Highlights & Insights¶
- "Error Decoupling" is the correct perspective: Decoupling mixed reconstruction errors in GeNeRF into "source-view structural conflicts" vs. "target-view observation anomalies" addresses the root cause of per-scene methods failing in generalization settings. This is more fundamental than simply building a more complex single uncertainty model.
- GMM unified inference of color and uncertainty: Treating ray sampling points as components of a GMM and using the same Render-Transformer weights \(\alpha_k\) to calculate both color and \(\beta^s(r)=\sum\alpha_k^2\sigma_k^2\) is a clean and reusable feed-forward uncertainty aggregation paradigm.
- Dense full-image prediction + End-to-end: Predicting target-view uncertainty as a dense map via DINOv2 + decoder at once (without including it in inference) is simpler than the ray-by-ray decoupled training of NeRF on-the-go. It can be transferred to other feed-forward tasks requiring "semantic anomaly localization."
- Patch-SSIM as "Spatial Regularization" for uncertainty learning: Using structural similarity to provide spatially smooth gradients stabilizes the uncertainty distribution against isolated noise. This idea is a valuable reference for any pixel-wise weighting task relying on locally correlated signals.
Limitations & Future Work¶
- The authors acknowledge: The method cannot explicitly identify or remove distractors; it relies solely on robust supervision to guide the model toward structurally stable regions, so its performance is limited in highly occluded scenes.
- Performance remains slightly lower than the fully per-scene optimized NeRF on-the-go.

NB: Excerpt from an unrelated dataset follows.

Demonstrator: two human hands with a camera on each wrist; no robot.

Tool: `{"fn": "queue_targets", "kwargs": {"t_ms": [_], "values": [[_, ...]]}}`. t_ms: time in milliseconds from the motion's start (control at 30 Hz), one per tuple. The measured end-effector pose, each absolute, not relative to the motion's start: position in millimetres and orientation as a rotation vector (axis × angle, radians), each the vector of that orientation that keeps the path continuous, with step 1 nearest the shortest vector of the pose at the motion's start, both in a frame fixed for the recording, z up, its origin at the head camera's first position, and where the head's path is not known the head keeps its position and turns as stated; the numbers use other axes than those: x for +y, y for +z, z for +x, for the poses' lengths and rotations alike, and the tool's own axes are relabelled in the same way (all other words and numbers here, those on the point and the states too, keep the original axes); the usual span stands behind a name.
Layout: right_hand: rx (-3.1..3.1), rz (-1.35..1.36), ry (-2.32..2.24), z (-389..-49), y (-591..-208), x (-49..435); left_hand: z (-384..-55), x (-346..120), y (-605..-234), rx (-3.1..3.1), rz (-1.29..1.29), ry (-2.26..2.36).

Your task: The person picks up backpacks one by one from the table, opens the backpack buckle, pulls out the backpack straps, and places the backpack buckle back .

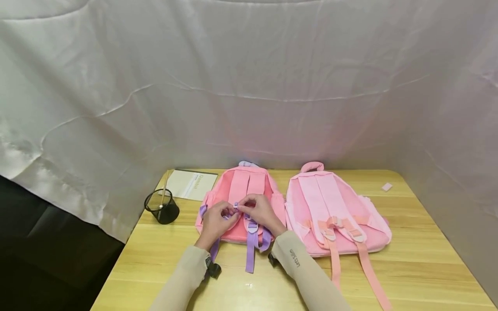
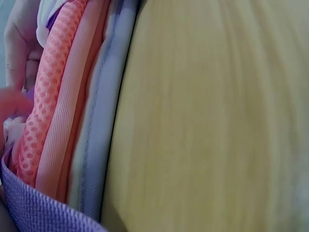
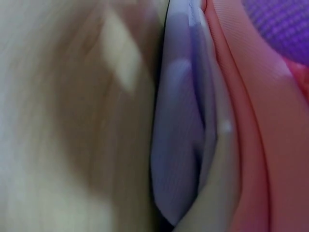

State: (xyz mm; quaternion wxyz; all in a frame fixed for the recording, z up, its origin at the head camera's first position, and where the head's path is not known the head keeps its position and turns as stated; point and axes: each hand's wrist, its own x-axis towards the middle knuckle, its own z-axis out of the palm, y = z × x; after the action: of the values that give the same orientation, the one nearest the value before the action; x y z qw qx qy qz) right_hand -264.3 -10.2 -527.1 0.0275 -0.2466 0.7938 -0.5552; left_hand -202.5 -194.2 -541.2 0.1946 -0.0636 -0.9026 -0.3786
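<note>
A coral-pink backpack (image 1: 243, 172) with purple webbing lies on the table, its shoulder straps facing up. Over its middle, both hands meet at a small pale buckle (image 1: 235, 206) on purple webbing. The left hand (image 1: 216, 222) pinches the buckle from the left, while fingertips of the right hand (image 1: 262, 212) pinch it from the other side. Below the right hand, a purple strap (image 1: 250, 255) hangs from a pale adjuster (image 1: 252, 226) onto the table. In the left wrist view, fingers show behind the coral mesh edge (image 2: 48, 87); the right wrist view shows the backpack's layered side (image 3: 227, 145).
A lighter pink backpack (image 1: 303, 194) lies directly right, its peach straps (image 1: 369, 270) trailing toward the front. To the left stand a black mesh pen holder (image 1: 167, 214) with a stick in it and a notebook (image 1: 180, 183). A small pale block (image 1: 387, 187) lies far right; grey curtains surround the table.
</note>
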Motion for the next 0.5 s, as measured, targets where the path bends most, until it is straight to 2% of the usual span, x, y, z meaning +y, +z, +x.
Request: {"fn": "queue_targets", "kwargs": {"t_ms": [500], "values": [[2.451,-0.731,-1.732,-264.3,-526.7,-8.9,-203.7,-194.1,-542.5,-2.506,-0.21,-1.081]]}}
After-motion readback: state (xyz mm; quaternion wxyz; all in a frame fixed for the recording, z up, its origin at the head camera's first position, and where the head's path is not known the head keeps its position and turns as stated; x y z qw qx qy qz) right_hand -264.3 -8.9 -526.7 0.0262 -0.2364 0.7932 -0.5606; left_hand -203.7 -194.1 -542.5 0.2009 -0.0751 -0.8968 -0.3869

There is a natural trade-off between "generalization priors" and "per-scene refinement"; comparisons of PSNR should consider the differences in paradigms and optimization budgets.
- Low-resolution \(\beta^t\) prediction followed by upsampling carries the risk of amplified misjudgments; the fusion weight \(\omega\) is fixed at 0.5 without scene adaptation.
- Future work: The authors plan to explore explicit distractor modeling and integration with dynamic scene understanding to improve reliability and interpretability.
Related Work & Insights¶
- vs NeRF on-the-go: It estimates uncertainty ray-by-ray for per-scene training using heteroscedastic loss to implicitly remove distractors, requiring dense views and per-scene training (250K iterations, ~48 hours). This paper is a feed-forward GeNeRF that splits uncertainty into source/target streams, achieving comparable results in ~60K iterations (~2 hours), leading significantly in efficiency though slightly trailing in absolute image quality.
- vs UP-NeRF: It estimates uncertainty for each sampling point and explicitly models/separates transient distractors, which can lead to inaccurate decoupling in complex scenes. This paper uses implicit heteroscedastic collaboration for suppression, proving more stable in generalization settings and outperforming UP-NeRF in main experiments.
- vs ReTR / MuRF: This paper reuses the View/Render-Transformer architecture of ReTR but adds distractor-aware designs, which ReTR lacks, preventing it from learning robust priors in transient scenes. MuRF uses Transformers to implicitly model view consistency but is easily misled by distractors, introducing inconsistent contexts during aggregation and causing a significant drop in image quality.
Rating¶
- Novelty: ⭐⭐⭐⭐ Decoupling "distractor-awareness" into source/target uncertainty streams under the GeNeRF framework is clear and effective.
- Experimental Thoroughness: ⭐⭐⭐⭐ Two real-world datasets + component-wise ablation + distractor injection + uncertainty strategy visualization provide a comprehensive evaluation.
- Writing Quality: ⭐⭐⭐⭐ Motivation and the complementary relationship between the two uncertainty streams are well-explained with intuitive diagrams.
- Value: ⭐⭐⭐⭐ Successfully brings distractor-free capabilities to feed-forward generalizable NeRF with practical efficiency advantages.